__Records for processing__.
|---|
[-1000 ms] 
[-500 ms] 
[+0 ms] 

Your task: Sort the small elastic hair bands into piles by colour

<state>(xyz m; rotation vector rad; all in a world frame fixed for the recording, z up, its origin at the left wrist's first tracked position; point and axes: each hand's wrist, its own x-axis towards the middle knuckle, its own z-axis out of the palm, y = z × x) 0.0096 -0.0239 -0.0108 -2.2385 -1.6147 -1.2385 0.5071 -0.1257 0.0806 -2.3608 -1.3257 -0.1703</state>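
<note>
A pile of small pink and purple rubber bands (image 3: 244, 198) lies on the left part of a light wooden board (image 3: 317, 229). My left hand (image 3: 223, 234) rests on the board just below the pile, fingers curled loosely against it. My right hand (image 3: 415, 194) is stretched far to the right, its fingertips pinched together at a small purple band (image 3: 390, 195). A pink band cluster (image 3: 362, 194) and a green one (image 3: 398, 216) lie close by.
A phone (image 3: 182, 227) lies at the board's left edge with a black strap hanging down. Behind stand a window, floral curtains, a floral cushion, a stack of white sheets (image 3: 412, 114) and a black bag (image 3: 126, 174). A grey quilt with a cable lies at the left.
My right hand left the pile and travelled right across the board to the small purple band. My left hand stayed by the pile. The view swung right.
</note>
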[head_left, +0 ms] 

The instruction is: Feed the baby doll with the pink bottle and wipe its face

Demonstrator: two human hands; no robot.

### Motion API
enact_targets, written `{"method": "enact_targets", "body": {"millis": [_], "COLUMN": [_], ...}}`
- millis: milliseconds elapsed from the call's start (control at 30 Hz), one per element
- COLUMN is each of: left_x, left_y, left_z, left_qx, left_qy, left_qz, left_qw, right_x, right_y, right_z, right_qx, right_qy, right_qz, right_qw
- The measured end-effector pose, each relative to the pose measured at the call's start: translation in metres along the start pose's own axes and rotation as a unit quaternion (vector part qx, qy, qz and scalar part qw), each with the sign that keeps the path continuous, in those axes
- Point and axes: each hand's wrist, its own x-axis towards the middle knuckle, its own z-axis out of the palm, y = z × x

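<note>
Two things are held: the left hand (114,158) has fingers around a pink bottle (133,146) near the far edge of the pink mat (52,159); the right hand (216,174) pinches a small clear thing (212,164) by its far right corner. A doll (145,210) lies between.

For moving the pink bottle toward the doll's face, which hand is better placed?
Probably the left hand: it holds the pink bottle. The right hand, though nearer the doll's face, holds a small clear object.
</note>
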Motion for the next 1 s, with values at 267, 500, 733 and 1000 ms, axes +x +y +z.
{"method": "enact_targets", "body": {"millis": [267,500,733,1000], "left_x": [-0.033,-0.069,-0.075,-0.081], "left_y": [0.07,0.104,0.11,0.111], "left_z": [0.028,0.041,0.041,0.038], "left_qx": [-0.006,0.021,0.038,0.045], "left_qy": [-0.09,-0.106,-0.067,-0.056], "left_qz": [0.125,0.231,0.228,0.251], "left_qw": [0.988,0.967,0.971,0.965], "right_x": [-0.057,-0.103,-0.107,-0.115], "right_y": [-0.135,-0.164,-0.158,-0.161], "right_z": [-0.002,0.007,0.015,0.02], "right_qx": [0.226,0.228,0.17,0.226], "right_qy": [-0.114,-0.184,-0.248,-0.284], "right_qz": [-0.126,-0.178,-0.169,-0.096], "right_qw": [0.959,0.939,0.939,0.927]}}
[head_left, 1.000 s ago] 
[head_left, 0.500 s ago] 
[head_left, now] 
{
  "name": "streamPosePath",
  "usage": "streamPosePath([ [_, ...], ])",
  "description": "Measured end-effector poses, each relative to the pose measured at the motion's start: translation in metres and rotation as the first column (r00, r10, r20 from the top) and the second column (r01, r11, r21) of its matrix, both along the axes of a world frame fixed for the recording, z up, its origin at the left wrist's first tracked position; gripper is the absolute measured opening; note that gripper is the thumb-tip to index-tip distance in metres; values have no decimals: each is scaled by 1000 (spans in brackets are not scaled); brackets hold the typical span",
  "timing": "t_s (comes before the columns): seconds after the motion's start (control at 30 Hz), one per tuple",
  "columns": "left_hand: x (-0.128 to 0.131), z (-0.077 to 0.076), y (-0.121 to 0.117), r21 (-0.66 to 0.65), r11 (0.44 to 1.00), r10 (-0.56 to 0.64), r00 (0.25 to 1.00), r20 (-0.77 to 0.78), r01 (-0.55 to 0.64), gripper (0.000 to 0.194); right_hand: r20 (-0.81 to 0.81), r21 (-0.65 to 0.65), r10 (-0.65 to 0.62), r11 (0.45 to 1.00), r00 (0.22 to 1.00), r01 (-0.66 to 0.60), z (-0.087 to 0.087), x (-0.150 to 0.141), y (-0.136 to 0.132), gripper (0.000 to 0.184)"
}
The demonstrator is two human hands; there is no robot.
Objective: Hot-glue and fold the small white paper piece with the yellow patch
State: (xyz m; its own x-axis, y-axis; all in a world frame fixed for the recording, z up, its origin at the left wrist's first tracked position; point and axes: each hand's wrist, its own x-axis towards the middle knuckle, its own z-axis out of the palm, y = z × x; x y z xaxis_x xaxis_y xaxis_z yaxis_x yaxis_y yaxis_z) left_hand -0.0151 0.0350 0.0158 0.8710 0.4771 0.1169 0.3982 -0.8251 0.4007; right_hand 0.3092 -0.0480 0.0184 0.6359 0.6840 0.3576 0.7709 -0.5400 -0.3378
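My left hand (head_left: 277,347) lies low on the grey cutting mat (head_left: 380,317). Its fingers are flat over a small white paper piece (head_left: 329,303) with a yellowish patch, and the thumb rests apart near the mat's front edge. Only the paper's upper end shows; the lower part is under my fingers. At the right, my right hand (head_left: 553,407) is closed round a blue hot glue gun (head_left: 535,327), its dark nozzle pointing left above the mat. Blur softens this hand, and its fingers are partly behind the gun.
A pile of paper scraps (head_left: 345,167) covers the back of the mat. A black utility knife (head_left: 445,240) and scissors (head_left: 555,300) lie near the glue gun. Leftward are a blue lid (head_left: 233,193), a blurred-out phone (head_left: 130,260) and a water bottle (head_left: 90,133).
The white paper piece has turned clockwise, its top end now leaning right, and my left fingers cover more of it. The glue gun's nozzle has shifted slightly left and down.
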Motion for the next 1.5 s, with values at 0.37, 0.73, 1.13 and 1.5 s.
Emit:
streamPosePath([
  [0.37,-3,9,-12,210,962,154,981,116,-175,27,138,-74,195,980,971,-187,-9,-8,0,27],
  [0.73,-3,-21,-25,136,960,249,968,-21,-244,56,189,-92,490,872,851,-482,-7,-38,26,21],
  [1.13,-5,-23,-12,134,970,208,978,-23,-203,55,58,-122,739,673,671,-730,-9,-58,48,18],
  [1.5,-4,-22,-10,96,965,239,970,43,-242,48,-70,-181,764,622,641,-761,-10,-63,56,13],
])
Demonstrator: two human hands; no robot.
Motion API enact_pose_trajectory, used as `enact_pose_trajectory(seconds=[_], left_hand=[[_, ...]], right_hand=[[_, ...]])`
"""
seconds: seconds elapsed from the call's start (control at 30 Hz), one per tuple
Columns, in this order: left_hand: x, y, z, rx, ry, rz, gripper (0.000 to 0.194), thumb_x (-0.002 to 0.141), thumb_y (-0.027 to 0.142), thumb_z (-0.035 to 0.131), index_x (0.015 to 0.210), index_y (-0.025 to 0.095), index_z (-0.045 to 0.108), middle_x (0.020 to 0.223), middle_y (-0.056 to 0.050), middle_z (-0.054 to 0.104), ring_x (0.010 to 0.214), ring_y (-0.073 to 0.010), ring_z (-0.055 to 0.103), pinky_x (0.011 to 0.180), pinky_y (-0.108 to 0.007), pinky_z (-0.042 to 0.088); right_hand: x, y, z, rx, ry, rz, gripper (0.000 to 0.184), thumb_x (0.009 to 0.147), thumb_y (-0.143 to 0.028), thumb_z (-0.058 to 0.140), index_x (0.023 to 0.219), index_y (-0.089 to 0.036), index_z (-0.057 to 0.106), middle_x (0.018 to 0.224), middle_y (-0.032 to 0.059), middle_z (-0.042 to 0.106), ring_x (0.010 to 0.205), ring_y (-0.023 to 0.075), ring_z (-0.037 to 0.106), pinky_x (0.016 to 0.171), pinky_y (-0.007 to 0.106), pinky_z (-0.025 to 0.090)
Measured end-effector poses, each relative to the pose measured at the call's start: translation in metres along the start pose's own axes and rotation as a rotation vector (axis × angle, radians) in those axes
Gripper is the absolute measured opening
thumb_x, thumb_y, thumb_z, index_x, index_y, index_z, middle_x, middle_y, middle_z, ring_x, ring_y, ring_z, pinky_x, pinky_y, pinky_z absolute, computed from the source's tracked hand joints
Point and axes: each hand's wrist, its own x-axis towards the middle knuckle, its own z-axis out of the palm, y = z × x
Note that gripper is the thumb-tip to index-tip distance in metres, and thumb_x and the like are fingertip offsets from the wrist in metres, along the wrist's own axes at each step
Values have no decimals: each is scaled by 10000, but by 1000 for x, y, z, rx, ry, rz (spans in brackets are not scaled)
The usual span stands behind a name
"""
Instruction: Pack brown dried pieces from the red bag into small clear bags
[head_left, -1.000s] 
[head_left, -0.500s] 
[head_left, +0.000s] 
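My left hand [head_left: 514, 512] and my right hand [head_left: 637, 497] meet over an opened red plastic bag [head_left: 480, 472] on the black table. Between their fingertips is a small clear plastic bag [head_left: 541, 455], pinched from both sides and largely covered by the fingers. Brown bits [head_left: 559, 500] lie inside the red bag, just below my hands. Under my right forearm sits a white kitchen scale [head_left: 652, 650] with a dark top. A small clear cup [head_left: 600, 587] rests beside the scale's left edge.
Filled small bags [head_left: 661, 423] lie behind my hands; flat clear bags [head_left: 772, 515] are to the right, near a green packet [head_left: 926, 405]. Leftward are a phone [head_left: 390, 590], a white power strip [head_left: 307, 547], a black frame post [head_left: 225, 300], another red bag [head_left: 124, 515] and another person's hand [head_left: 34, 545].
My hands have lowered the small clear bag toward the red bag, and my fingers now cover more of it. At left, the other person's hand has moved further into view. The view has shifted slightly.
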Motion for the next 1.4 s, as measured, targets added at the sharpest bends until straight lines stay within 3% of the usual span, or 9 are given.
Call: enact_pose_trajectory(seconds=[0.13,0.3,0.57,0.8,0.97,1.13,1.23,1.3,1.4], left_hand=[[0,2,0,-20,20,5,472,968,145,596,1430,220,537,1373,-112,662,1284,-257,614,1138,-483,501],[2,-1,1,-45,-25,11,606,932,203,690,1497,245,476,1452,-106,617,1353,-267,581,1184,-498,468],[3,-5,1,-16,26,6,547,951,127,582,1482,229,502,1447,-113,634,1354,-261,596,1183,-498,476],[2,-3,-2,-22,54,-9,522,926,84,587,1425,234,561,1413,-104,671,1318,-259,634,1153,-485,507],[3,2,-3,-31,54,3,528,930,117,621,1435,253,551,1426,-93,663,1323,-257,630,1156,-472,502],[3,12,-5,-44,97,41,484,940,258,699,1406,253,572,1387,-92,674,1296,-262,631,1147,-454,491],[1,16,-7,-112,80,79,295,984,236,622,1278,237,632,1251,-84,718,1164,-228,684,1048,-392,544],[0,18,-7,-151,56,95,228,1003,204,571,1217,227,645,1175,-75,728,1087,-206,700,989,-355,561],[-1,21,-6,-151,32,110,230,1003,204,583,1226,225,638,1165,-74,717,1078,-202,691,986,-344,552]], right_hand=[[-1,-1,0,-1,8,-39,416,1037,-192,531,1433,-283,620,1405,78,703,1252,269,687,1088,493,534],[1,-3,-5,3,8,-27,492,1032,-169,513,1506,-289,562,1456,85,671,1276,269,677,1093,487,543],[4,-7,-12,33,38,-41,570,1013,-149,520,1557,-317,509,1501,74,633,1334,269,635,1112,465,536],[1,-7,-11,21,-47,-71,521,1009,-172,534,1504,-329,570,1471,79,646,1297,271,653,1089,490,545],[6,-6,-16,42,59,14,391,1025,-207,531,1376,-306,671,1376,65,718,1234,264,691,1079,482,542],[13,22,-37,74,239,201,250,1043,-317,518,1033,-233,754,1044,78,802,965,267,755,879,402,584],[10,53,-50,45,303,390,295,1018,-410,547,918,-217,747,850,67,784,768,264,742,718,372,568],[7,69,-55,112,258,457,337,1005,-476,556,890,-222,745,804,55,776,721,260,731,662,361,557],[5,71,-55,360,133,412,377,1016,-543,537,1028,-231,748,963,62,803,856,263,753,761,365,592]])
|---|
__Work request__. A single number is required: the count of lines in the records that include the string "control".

__The answer__. 3